[東京 16日 ロイター] - 来週の東京株式市場は、戻りを試す展開となりそうだ。世界的な景気減速懸念が強まる中で、米利上げ先送り観測や日欧中の政策期待が相場を支えるとみられる。郵政3社の大型上場を控えて、市場環境を整えたいとの思惑も働くという。だが、本格化する米企業決算が想定以上に悪ければ日本株にも重しとなる。中国の経済指標も要注意だ。
日経平均の予想レンジは1万7900円─1万8700円。
足元で主要国の経済指標が軒並み悪化し、株式市場は政策対応を織り込む局面に入っている。米国で年内の利上げ見送り観測が強まる中、国内では30日の日銀追加緩和期待、欧州では年内にも量的緩和(QE)策の拡大が発表されるのではとの見方が浮上している。中国では今月下旬の党中央委員会第5回全体会議(5中全会)での経済対策議論が注目されている。「必ずしも金融相場が良いわけではないが、グローバルな景気減速にもかかわらず、マネーがリスク資産に向かいやすい環境になっている」(三菱UFJモルガン・スタンレー証券シニア投資ストラテジストの吉越昭二氏)という。政策に対する市場の期待感が持続されれば、来週も日本株は戻りを試す展開が見込めそうだ。
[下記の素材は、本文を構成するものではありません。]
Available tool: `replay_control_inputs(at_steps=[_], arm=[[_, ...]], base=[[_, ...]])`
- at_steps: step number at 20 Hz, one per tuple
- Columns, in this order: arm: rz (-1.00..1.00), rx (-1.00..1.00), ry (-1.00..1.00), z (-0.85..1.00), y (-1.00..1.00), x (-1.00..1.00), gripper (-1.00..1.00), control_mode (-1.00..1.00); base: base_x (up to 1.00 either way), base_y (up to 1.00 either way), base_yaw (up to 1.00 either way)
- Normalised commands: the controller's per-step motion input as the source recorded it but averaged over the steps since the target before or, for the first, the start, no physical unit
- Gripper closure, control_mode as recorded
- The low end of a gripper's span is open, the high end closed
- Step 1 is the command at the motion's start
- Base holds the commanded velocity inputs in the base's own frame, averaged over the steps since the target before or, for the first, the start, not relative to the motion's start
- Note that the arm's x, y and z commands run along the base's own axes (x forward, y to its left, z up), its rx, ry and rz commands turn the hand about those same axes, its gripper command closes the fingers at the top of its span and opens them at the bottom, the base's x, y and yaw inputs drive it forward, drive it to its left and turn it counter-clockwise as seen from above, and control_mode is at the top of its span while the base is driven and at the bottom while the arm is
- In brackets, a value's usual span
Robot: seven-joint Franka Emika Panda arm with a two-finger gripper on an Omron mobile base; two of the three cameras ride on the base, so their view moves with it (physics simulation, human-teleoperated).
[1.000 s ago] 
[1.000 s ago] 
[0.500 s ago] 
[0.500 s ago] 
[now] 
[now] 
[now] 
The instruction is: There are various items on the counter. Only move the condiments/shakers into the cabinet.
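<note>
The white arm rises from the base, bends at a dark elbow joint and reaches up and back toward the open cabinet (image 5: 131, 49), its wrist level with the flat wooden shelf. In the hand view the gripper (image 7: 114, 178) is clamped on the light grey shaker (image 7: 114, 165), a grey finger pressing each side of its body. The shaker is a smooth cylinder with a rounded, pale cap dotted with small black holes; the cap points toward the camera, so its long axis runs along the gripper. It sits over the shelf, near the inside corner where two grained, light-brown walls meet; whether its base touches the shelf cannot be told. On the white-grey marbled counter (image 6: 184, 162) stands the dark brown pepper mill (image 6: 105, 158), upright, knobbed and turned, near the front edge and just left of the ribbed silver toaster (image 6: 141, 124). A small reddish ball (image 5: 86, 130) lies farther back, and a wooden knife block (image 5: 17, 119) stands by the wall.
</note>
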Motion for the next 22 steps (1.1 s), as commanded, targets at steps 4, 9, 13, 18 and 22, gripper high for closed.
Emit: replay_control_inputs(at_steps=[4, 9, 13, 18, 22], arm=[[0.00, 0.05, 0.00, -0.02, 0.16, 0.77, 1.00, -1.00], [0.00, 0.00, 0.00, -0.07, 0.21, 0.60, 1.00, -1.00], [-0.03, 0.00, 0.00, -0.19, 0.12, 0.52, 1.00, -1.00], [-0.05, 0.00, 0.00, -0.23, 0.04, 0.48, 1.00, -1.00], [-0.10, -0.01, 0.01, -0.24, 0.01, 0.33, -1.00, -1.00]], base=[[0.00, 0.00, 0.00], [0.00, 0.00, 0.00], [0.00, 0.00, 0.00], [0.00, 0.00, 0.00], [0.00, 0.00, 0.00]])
19日には日本郵政グループ上場3社のうち、ゆうちょ銀行 7182.T とかんぽ生命保険 7181.T の売出価格が決定する。価格決定後に投資家への配分が確定することから、週前半は、購入資金を手当てするための換金売りも出そうだが、政府や業界内には一大イベントを成功させたいとの意向が強く、市場では「大型上場の環境を整えようという見えざる力が働きやすい」(国内証券)との思惑もある。
一方、米国では金融業界の7―9月期決算発表が一巡し、IT業界や消費財業界の決算発表が本格化する。19日にIBM、21日にボーイング、コカ・コーラ、GM、22日にキャタピラー、マイクロソフトなどが決算発表を予定している。S&P500社ベースでは、原油安、ドル高に中国景気の減速が加わり、4%程度の減益が見込まれている。悪材料の織り込みは進んでいるが、予想以上に悪い内容であれば、米国株が下落し日本株にも波及することは避けられない。 中国で19日に発表される9月鉱工業生産、7―9月期GDP成長率などの重要経済指標も注目度が高い。景気減速の度合いが想定以上に大きければ、改めて売り材料にされそうだ。「日本株の下落トレンドはいったん終了したが、まだ不安感は残っている。海外投資家が本腰を入れて日本株を買うには、もう少し時間がかかる」(証券ジャパン調査情報部長の大谷正之氏)とみられている。